Take the kaju katli and coconut burfi. Both contain healthy ingredients (whole nuts, seeds, shredded coconut) with no reason to stick together. The sugar isn’t just flavouring, then; it is the glue that binds them. It is also the preservative that keeps them fresh; the jolt of flavour that makes them irresistible. And it gives the mix a shape so cohesive, one can jostle about with a box of these all day and not have them so much as crack under the pressure.
Now, ordinary syrup could not do this. It takes just the right amount of heat to create the kind of cohesiveness that these mithais rely on. How does heat act on sugar to make it a stronger binding agent? Well, the heat transfers energy to the sugar molecules, which makes it easier for them to break free of their rather strong polar bonds.

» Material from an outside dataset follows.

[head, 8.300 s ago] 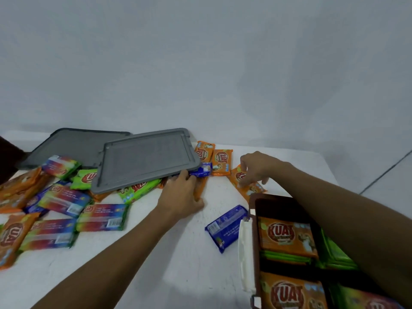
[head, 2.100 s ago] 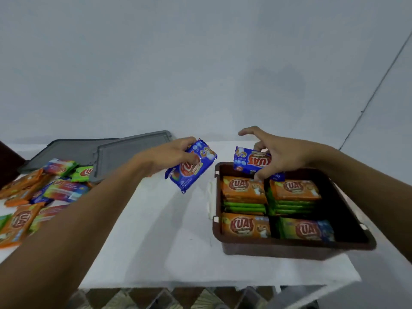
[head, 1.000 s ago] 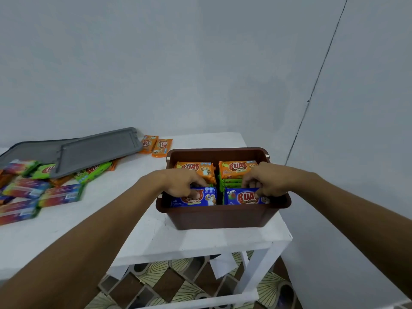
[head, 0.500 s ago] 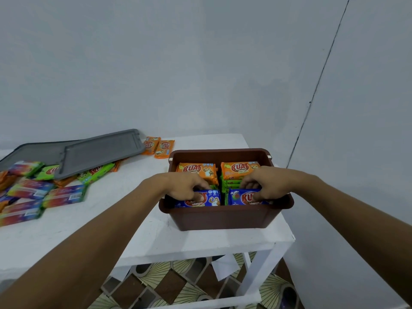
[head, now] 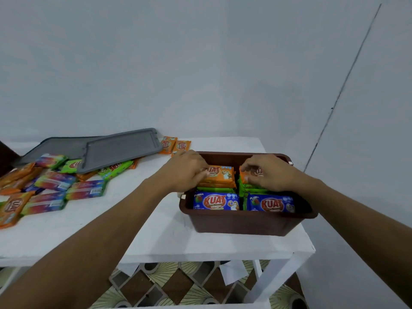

This is why, using heat, one can dissolve more and more sugar in a small amount of water. At about 40 degrees Celsius, for example, 100 gm of water can dissolve 238 gm of sugar. Heat the water to 100 degrees Celsius, and one can now dissolve almost double the amount: 485 gm of sugar.
When the temperature gets to about 118 to 130 degrees Celsius (called the soft/hard ball stage), the syrup is only about 10% water. This is the point at which a syrup can be used to shape a ball or slab. It is still liquid enough to mix ingredients into, but as it cools, the original bonds reinforce themselves as the sugar molecules reach out to each other. Because of the high concentration of sugar molecules in the syrup, crystallisation occurs, and a mix of this kind will crystallise in more or less any shape it is given.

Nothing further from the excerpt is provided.